HTML parsing

HTML parsing is the critical first step in transforming raw HTML markup into a structured document tree that browsers can work with. This process involves sophisticated state machines, error recovery, and careful handling of scripts.

Tokenization state machine

The HTML tokenizer implements a state machine that processes the input character stream and produces tokens. This is a complex process with numerous states and transitions.

The HTML5 specification defines a tokenization state machine with 13 distinct states and 67 possible transitions between them.

Initialize tokenizer state

Begin in the data state, the default state for parsing regular content. The tokenizer maintains a current state and processes characters one at a time.

Process character stream

Read characters from the input stream and transition between states based on the current character and current state. Each state has specific rules for handling different characters.

Emit tokens

When appropriate conditions are met, emit tokens such as:

Start tag tokens (e.g., <div>)
End tag tokens (e.g., </div>)
Character tokens (text content)
Comment tokens
DOCTYPE tokens

Handle state transitions

Navigate through the 67 possible state transitions based on the input. Common states include:

Data state
Tag open state
Tag name state
Before attribute name state
Attribute name state
Attribute value states (quoted and unquoted)
Script data states
Comment states

State machine implementation

The tokenizer processes characters and transitions states according to specific rules:

enum class State {
    Data,
    TagOpen,
    TagName,
    BeforeAttributeName,
    AttributeName,
    AfterAttributeName,
    BeforeAttributeValue,
    AttributeValueDoubleQuoted,
    AttributeValueSingleQuoted,
    AttributeValueUnquoted,
    ScriptData,
    CommentStart,
    Comment
};

void HTMLTokenizer::processCharacter(char c) {
    switch (current_state) {
        case State::Data:
            if (c == '<') {
                current_state = State::TagOpen;
            } else {
                emitCharacter(c);
            }
            break;
        
        case State::TagOpen:
            if (c == '/') {
                current_state = State::EndTagOpen;
            } else if (isAlpha(c)) {
                current_state = State::TagName;
                current_token.appendToTagName(toLowerCase(c));
            }
            break;
        
        case State::TagName:
            if (isWhitespace(c)) {
                current_state = State::BeforeAttributeName;
            } else if (c == '>') {
                emitCurrentToken();
                current_state = State::Data;
            } else {
                current_token.appendToTagName(toLowerCase(c));
            }
            break;
        
        // ... additional state handling
    }
}

The tokenizer must handle special parsing rules for <script> and <style> elements, switching to script data states where most HTML parsing rules don’t apply.

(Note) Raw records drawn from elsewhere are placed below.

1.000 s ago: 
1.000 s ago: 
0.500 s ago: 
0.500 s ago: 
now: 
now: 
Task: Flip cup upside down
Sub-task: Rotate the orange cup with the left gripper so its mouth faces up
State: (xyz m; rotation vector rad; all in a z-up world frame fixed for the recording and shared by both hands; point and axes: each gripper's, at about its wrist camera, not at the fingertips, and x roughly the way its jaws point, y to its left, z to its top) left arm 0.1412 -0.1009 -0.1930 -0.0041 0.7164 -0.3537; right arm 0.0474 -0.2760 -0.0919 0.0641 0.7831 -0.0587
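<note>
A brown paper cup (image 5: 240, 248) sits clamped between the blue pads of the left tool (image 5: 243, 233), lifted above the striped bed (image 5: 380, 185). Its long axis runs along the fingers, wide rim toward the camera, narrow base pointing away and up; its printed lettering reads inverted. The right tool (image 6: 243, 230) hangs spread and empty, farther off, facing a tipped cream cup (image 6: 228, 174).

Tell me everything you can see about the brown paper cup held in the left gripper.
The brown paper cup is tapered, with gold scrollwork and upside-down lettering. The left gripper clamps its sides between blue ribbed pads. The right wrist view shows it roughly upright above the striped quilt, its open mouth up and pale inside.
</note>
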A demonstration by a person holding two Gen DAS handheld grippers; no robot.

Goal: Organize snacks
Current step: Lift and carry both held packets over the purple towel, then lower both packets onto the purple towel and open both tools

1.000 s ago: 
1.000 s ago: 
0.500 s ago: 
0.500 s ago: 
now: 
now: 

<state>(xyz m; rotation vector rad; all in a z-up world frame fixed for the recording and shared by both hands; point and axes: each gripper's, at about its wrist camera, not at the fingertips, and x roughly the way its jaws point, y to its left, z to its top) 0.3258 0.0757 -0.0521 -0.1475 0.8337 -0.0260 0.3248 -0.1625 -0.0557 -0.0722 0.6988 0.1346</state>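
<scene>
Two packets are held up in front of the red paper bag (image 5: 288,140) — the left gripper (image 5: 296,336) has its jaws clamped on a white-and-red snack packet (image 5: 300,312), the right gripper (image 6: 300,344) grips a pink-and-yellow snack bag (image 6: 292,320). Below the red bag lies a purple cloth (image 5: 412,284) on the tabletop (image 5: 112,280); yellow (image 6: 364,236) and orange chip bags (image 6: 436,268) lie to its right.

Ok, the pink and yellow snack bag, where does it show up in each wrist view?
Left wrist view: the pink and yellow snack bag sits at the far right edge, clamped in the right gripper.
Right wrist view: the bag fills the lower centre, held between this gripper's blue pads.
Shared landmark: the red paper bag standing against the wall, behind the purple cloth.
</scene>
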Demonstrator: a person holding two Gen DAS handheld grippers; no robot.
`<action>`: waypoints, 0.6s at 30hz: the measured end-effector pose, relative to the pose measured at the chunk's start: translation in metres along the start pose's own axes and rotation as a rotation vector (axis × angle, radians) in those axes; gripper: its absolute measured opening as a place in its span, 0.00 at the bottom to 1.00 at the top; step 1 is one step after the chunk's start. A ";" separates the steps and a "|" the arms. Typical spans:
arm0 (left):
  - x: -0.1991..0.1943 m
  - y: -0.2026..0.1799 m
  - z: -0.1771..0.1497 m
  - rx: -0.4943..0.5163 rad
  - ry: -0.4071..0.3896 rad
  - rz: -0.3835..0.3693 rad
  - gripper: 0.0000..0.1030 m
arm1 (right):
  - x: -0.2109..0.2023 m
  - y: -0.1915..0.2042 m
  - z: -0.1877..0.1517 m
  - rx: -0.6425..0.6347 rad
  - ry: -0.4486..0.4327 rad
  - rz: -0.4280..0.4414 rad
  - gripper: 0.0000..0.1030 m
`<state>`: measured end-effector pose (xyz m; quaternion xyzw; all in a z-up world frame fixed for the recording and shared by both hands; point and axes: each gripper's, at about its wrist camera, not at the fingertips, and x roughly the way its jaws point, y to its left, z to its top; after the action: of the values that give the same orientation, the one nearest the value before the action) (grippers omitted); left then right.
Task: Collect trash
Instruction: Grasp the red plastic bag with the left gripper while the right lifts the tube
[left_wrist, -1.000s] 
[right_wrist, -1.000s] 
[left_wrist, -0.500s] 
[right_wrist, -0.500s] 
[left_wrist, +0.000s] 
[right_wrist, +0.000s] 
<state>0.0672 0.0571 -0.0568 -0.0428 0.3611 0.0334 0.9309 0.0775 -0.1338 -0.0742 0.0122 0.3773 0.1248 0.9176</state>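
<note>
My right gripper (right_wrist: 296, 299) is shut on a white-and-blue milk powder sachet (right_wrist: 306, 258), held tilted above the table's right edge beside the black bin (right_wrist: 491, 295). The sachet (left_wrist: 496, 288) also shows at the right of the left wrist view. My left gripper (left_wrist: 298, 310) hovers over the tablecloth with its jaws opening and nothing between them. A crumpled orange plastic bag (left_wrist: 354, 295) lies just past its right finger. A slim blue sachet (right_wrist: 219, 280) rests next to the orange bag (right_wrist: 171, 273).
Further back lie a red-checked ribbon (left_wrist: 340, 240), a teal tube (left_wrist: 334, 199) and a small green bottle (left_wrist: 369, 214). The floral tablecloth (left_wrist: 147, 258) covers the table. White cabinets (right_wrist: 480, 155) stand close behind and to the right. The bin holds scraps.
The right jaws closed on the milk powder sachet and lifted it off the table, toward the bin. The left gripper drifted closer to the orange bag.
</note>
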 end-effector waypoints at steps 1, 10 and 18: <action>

Tree construction algorithm

Once tokens are generated, the tree construction algorithm builds the DOM tree. This process uses a stack-based approach with insertion modes and special rules for different contexts.

Core algorithm components

Stack of open elements

Maintains the hierarchy of currently open elements. Elements are pushed onto the stack when their start tag is encountered and popped when their end tag is processed.The stack represents the current nesting structure and is used to determine where new elements should be inserted.

Insertion modes

The tree constructor operates in different insertion modes depending on the current context:

Initial mode: Before any content
Before html mode: Before the <html> element
Before head mode: Before the <head> element
In head mode: Inside the <head> element
After head mode: Between </head> and <body>
In body mode: Inside the <body> element (most common)
In table mode: Inside <table> elements
In select mode: Inside <select> elements
After body mode: After the </body> end tag
After after body mode: Final state

Each mode has specific rules for handling different tokens.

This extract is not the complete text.